**EXTRACTED INFORMATION**
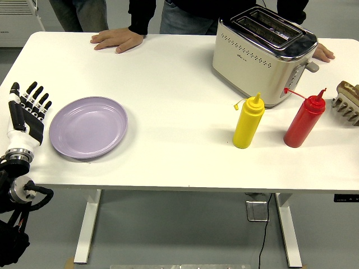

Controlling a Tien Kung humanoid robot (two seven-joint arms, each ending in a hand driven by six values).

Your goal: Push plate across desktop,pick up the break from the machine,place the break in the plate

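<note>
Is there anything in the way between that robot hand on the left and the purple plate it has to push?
Nothing visible. The left hand hovers, fingers spread, just left of the purple plate, with only bare table between them. The bottles and toaster stand well off to the right.

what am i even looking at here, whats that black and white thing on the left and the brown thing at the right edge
This is one picture from a camera high on a humanoid robot, looking down over a white table. The black and white thing is the robot's left hand, fingers spread, holding nothing, beside a purple plate. The right hand at the right edge holds a slice of bread. Also on the table: a toaster, a yellow squeeze bottle and a red squeeze bottle. A person's hands rest on the far edge.
</note>
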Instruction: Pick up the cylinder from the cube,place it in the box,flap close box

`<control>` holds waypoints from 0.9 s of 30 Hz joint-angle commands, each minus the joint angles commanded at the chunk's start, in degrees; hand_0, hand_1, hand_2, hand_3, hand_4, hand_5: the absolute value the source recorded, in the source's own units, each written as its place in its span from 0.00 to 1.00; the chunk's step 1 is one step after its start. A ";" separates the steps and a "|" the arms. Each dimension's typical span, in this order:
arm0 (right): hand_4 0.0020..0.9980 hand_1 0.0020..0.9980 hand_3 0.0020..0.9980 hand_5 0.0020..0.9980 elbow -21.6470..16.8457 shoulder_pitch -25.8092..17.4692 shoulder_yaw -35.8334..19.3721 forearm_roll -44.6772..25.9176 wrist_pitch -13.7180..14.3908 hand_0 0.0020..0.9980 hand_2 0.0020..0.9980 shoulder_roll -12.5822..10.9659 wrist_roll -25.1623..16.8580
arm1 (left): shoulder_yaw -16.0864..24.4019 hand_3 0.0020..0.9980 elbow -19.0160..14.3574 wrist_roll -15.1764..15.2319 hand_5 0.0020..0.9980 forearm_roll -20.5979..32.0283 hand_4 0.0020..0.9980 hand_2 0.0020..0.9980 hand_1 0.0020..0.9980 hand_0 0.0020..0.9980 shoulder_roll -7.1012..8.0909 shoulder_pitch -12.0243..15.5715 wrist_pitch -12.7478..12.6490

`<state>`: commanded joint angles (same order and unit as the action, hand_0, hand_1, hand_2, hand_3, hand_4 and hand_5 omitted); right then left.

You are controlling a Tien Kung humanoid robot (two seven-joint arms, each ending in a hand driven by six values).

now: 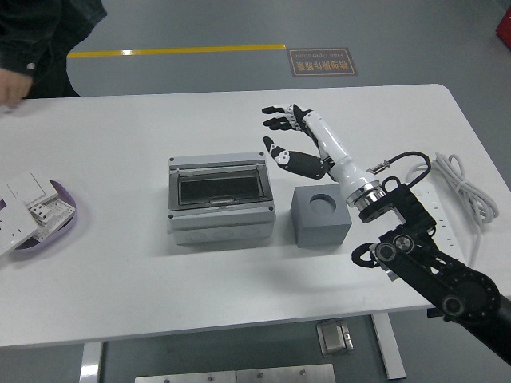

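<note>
Right hand (299,137) is open, fingers spread, holding nothing; it hovers above the tabletop (239,271) just past the far edge of the cube (321,216), off the box's far right corner. White forearm runs back toward the near right into the black arm (435,267), which enters from the lower right corner. Cube is grey, sits just right of the box (221,197), close but not touching as far as I can see; round socket in its top face looks bare. Cylinder: can't spot it anywhere, not on the cube, not in the hand; can't tell if it's in the box. Box is grey, mid-tabletop, with a dark window panel on top that looks flat and closed. Right of the arm, near the right edge: white power strip (429,209) with coiled white cable (459,179). Far left: purple tray (65,214) with white switch plates (24,209), partly hanging over the left edge. Person at top left corner, dark sleeve (44,36) visible, well away from the box.
</note>
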<state>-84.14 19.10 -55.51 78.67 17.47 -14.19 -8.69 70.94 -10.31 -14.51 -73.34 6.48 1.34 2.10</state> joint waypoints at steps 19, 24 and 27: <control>0.63 0.65 0.66 0.11 8.40 -16.43 -26.61 -18.19 -6.25 0.73 0.62 8.11 -17.36 | -2.16 0.60 0.00 0.10 0.27 3.40 0.67 0.56 0.58 0.60 0.51 1.67 -0.63; 0.67 0.64 0.64 0.03 9.07 -16.52 -26.66 -15.93 -6.83 0.73 0.61 8.69 -15.05 | -2.22 0.60 0.00 0.12 0.27 3.62 0.67 0.56 0.58 0.60 0.85 1.86 -0.62; 0.67 0.64 0.64 0.03 9.39 -16.67 -26.34 -15.00 -6.99 0.73 0.61 8.92 -14.39 | -2.14 0.60 0.00 0.05 0.27 3.60 0.67 0.56 0.58 0.60 0.99 2.05 -0.60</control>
<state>-74.75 2.42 -81.85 63.66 10.48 -5.27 -23.08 68.81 -10.31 -14.46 -69.74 7.47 3.39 1.50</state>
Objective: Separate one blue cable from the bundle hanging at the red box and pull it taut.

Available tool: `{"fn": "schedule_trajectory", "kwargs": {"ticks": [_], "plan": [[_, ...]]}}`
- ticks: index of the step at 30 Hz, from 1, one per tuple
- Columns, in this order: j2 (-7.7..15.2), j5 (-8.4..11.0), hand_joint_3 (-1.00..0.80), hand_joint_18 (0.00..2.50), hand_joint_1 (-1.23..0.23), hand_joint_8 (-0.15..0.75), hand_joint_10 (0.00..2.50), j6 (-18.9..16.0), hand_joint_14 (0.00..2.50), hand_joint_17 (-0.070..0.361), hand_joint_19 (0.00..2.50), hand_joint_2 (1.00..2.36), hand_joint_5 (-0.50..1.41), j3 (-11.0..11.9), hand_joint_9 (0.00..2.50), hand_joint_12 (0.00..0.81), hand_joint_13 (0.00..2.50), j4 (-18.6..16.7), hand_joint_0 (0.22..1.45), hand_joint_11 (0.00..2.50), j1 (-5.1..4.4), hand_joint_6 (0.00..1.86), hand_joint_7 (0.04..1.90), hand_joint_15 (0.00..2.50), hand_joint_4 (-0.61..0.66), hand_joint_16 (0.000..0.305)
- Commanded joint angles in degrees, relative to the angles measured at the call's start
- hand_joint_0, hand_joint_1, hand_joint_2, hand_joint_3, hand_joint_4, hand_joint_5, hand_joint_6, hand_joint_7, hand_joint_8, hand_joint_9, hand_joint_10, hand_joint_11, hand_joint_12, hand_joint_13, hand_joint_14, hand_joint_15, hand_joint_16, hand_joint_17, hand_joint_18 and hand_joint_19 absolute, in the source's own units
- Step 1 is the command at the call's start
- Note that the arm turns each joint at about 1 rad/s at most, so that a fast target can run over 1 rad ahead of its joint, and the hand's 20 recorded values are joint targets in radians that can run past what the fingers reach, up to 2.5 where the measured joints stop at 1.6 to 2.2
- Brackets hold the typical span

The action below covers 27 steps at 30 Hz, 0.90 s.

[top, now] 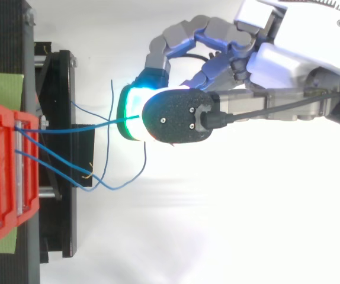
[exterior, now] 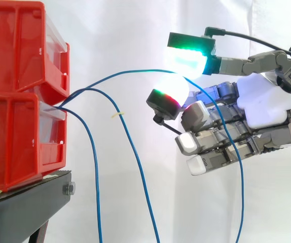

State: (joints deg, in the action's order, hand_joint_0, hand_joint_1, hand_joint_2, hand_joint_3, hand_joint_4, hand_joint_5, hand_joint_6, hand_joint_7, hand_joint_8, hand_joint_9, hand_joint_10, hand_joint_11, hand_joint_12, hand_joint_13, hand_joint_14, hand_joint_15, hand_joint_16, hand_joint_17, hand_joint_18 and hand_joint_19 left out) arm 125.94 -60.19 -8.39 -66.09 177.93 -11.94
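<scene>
- The grey-and-white robot hand (exterior: 259, 109) reaches in from the right, with two glowing fingertips (exterior: 188, 55) closed against each other around one thin blue cable (exterior: 125, 73); the remaining fingers are curled underneath.
- From that pinch, the held cable bows gently down to the slot of the lower red plastic bin (exterior: 8, 142). Behind the hand, its loose part drops away.
- Two other blue cables (exterior: 96, 172) hang slack from the same slot, between bin and hand and apart from the fingers.
- The bins sit on a black stand (exterior: 29, 202).
- Glare washes out the contact point, and from above a dark fingertip back covers it.
- The bottom edge cuts off all cable ends in the side view.
</scene>
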Motion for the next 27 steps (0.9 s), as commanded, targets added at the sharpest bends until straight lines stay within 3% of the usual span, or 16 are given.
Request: {"fn": "schedule_trajectory", "kwargs": {"ticks": [1,4,13,14,15,17,18,19,22,23,25,27], "plan": [[0.01,-0.46,-0.3,0.63,-0.74,0.284,0.22,-0.57,0.02,0.093,0.5,1.01,-0.17,-0.01,0.93,0.319,0.91,0.13,0.69,1.28,-0.02,0.98,1.03,0.77,-0.06,0.041],[0.01,-0.81,-0.3,0.65,-0.73,0.286,0.43,-0.66,0.02,0.093,0.53,1.01,-0.17,-0.01,0.83,0.315,0.96,0.84,0.69,1.2,0.07,0.98,1.03,0.87,-0.07,0.041],[0.01,-2.57,-0.3,0.77,-0.72,0.286,0.64,-1.8,0.0,0.093,0.64,1.01,-0.18,-0.01,0.76,0.278,1.2,1.89,0.7,1.14,0.16,0.99,1.01,1.45,-0.07,0.041],[0.01,-2.65,-0.3,0.79,-0.72,0.293,0.78,-1.89,0.0,0.09,0.65,1.01,-0.18,-0.01,0.73,0.282,1.21,1.98,0.7,1.11,0.16,0.99,1.01,1.55,-0.07,0.04],[0.01,-2.74,-0.3,0.8,-0.73,0.292,0.89,-1.98,0.25,0.089,0.69,1.01,-0.18,-0.01,0.72,0.278,1.15,1.98,0.7,1.08,0.07,0.98,1.01,1.47,-0.07,0.039],[0.01,-2.83,-0.3,0.9,-0.73,0.283,1.46,-1.98,1.0,0.079,0.96,1.01,-0.18,-0.01,0.64,0.281,1.02,1.8,0.7,0.93,0.07,0.99,1.0,1.34,-0.07,0.035],[0.01,-2.83,-0.3,0.91,-0.73,0.276,1.51,-1.98,1.22,0.079,1.0,1.01,-0.18,-0.01,0.63,0.277,0.98,1.8,0.71,0.95,0.16,0.99,1.0,1.25,-0.07,0.035],[0.01,-2.83,-0.31,0.93,-0.73,0.277,1.77,-1.89,1.46,0.076,1.09,1.01,-0.18,-0.01,0.59,0.279,0.93,1.72,0.71,0.9,0.07,0.99,0.99,1.22,-0.07,0.034],[0.01,-2.74,-0.31,1.02,-0.73,0.282,2.21,-1.89,2.01,0.074,1.27,1.01,-0.18,-0.01,0.54,0.289,0.82,1.45,0.71,0.8,0.16,0.99,0.97,1.14,-0.06,0.033],[0.01,-2.74,-0.31,1.03,-0.73,0.279,2.28,-1.89,2.09,0.072,1.28,1.01,-0.18,-0.01,0.53,0.285,0.81,1.45,0.71,0.79,0.07,0.99,0.98,1.14,-0.06,0.032],[0.01,-2.74,-0.31,1.12,-0.73,0.282,2.49,-1.98,2.46,0.063,1.52,1.01,-0.18,-0.01,0.51,0.296,0.75,1.54,0.71,0.74,0.16,0.99,0.97,1.1,-0.06,0.028],[0.01,-2.57,-0.3,1.19,-0.73,0.285,2.5,-1.98,2.5,0.056,1.7,1.01,-0.18,-0.01,0.5,0.299,0.72,1.63,0.72,0.74,0.16,0.99,0.98,1.14,-0.05,0.025]]}}
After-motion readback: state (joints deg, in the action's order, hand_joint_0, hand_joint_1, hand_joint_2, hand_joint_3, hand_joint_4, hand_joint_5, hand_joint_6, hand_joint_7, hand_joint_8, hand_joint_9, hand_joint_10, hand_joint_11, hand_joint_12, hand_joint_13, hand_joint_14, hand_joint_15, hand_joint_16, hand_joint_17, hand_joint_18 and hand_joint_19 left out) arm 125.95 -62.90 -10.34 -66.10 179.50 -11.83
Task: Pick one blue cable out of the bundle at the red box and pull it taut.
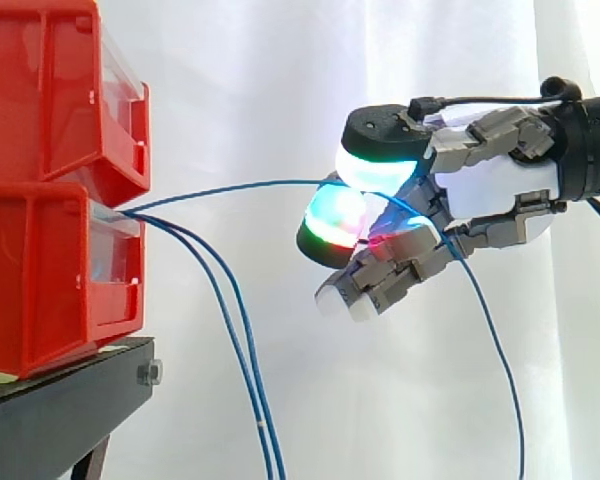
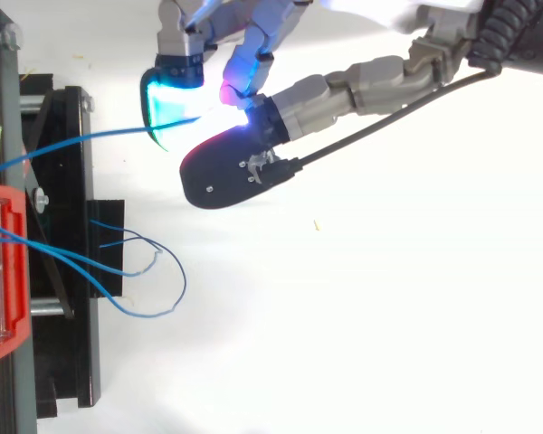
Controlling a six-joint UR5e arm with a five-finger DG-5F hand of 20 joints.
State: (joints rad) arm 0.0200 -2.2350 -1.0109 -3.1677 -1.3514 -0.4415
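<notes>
1. A white curtain (image 1: pixel 250 80) hangs behind the work in the side view.
2. Two red bins (image 1: pixel 40 280) are stacked at the left of the side view, the upper one tilted forward over the lower. In the top view the lower bin's front shows at the left edge.
3. The bins stand on a black stand (image 1: pixel 60 410), whose frame lies along the left side of the top view.
4. The hand (image 1: pixel 500 185) comes in from the right in the side view, well apart from the bins. Its fingers are curled, and two glowing fingertips (image 1: pixel 380 165) close together on one cable; the pads glow cyan and green with a red spot where they meet.
5. The pinched blue cable (image 1: pixel 250 185) leaves the front of the lower bin and rises in a shallow arc to the fingertips. Past the hand it drops away to the lower right. In the top view it runs from the left edge to the cyan pad.
6. Two other blue cables (image 1: pixel 263 420) leave the same bin front and hang down side by side, clear of the hand. In the top view their ends curl loosely beside the stand.
</notes>
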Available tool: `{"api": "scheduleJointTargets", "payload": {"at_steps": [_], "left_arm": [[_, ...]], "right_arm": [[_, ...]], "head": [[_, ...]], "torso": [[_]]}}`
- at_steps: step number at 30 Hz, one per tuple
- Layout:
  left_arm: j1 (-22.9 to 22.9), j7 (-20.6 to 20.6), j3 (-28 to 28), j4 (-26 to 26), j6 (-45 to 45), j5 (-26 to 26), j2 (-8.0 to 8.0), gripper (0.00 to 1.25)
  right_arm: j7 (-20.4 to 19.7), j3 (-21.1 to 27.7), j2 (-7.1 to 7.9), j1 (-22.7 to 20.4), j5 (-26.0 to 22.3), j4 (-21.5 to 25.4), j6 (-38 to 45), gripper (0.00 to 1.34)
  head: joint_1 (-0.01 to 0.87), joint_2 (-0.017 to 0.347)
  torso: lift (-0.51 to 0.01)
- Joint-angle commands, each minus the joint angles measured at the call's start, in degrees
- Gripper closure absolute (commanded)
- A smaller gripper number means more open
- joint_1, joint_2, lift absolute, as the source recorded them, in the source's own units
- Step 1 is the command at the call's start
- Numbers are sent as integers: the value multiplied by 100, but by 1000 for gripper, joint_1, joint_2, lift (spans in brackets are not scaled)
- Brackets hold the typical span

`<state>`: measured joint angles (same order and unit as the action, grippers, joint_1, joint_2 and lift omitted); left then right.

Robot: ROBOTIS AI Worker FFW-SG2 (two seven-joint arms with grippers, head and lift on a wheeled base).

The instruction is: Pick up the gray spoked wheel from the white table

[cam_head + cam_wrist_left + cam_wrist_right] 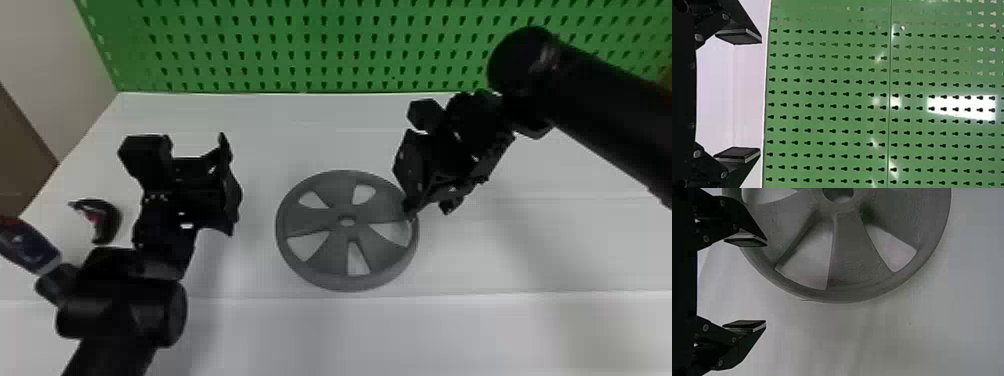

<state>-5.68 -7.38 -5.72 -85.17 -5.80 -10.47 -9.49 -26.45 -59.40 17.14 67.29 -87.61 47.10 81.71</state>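
Note:
The gray spoked wheel (pixel 345 250) lies flat on the white table (pixel 310 135), near the middle in the head view. My right gripper (pixel 425 207) is over the wheel's right rim. In the right wrist view, that gripper (pixel 766 284) is open, one finger across part of the wheel (pixel 852 258) and the other over bare table. My left gripper (pixel 230 185) stands left of the wheel, apart from it. In the left wrist view, the left gripper (pixel 760 96) is open with nothing between its fingers.
A green pegboard (pixel 300 45) stands along the table's back edge. At the left, beside my left arm, are a dark curved object (pixel 112 220) and a blue and red item (pixel 30 247).

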Motion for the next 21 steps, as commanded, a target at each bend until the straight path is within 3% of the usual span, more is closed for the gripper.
{"api": "scheduleJointTargets", "payload": {"at_steps": [1, 21], "left_arm": [[-3, 0, 9, 0, 0, 1, 0, 265], [-3, 0, 1, 0, 0, -7, 0, 265]], "right_arm": [[0, -45, 0, 4, -108, 54, 21, 522], [0, 8, -62, -5, -239, -166, 73, 522]], "head": [[806, 44], [806, 44]], "torso": [[-98], [-98]]}}
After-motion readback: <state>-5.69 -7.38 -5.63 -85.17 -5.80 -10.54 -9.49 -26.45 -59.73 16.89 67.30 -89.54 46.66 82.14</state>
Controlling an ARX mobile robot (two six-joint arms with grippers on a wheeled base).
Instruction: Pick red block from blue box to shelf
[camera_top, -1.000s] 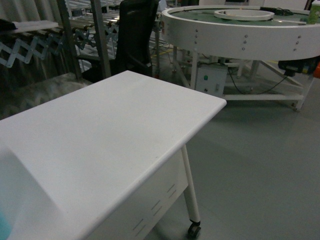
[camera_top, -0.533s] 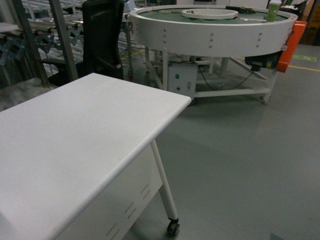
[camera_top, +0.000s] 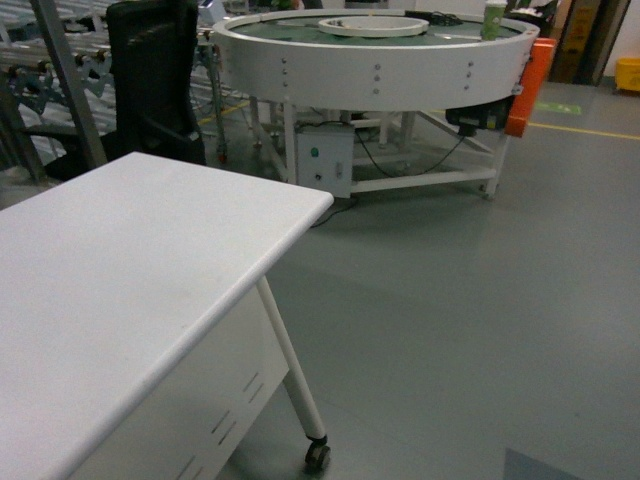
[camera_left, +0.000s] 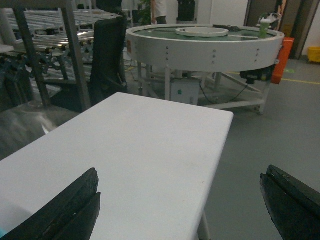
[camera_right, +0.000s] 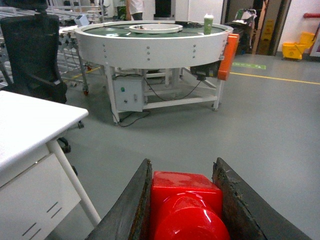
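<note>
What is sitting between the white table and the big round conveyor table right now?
Only bare grey floor separates the white table from the round conveyor table, seen in the right wrist view, where the right hand holds the red block.

A white table (camera_top: 130, 260) fills the left foreground, its corner jutting toward the middle and its slanted caster leg (camera_top: 292, 375) reaching into the floor space below. To its right, grey floor (camera_top: 470, 320) lies open up to the round white conveyor table (camera_top: 370, 60) (its control box (camera_top: 325, 160) and cables sit underneath). A black office chair (camera_top: 150, 80) and roller conveyor racks (camera_top: 45, 70) crowd the far left.
</note>
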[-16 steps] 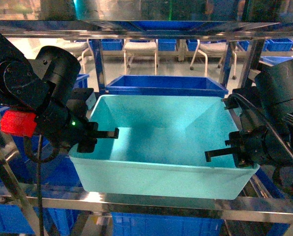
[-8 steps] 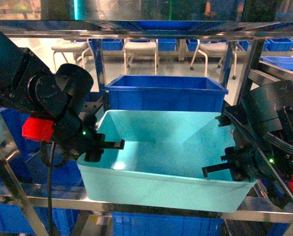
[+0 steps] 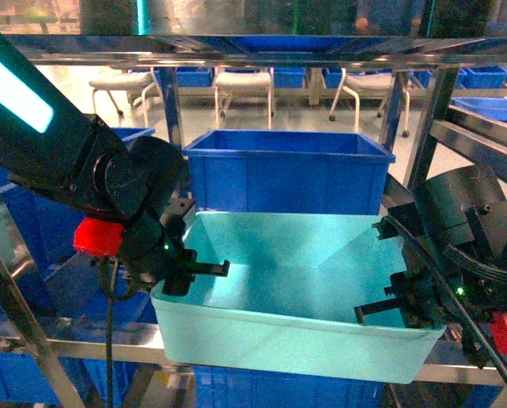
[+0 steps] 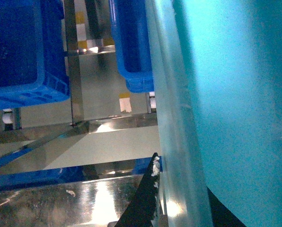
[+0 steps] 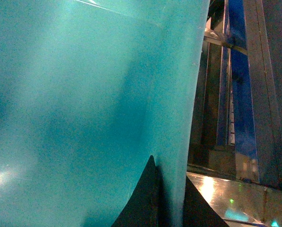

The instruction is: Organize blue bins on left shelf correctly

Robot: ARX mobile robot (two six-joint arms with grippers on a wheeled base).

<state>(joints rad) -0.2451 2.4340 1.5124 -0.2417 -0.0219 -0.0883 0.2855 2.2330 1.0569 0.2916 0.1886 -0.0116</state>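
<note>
Bin (image 3: 300, 293), the light turquoise tub, sits on the front steel bar of the shelf (image 3: 83, 350), its near wall overhanging that bar toward me. I hold it from both ends. My left end effector (image 3: 188, 270) is clamped on the bin's left rim, one finger reaching inside over the wall. My right end effector (image 3: 395, 308) is clamped on the right rim the same way, its dark finger pointing inward across the tub.

My head view shows both grips and the whole tub at once; it also shows a dark blue crate (image 3: 287, 170) standing just behind the bin, close to its far rim or touching it, I cannot tell which. My wrist views lose all that but give the edges. From the left wrist, the bin's rolled rim (image 4: 171, 118) runs up the middle with a dark fingertip (image 4: 148, 194) pressed outside it, a shiny bar (image 4: 60, 203) below, and blue crates (image 4: 22, 52) on a lower tier beyond. From the right wrist, the turquoise wall (image 5: 84, 104) fills most of the frame, pinched between two dark fingers (image 5: 143, 198), with steel uprights (image 5: 259, 90) close on the right.

Room is tight behind and on the right upright; above the tub the tier is open up to the next bar (image 3: 253, 49).
</note>
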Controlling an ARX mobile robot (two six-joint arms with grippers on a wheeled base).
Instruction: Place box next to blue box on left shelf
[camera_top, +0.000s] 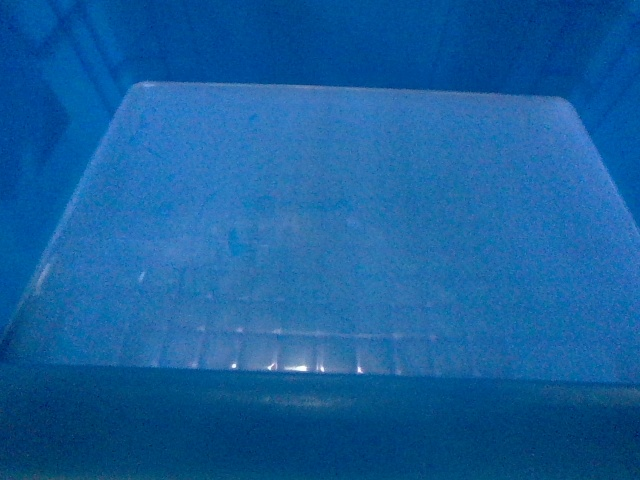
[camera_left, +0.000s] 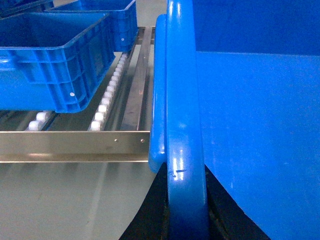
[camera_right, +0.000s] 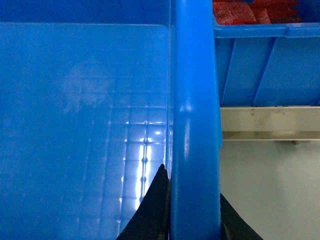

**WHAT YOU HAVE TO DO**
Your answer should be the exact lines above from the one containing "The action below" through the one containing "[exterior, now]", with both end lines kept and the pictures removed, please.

**WRITTEN ANSWER**
The action below covers 27 steps at 30 Hz, 0.90 s.

[top, now] 
[exterior, now] 

Here the work on this exercise is complete.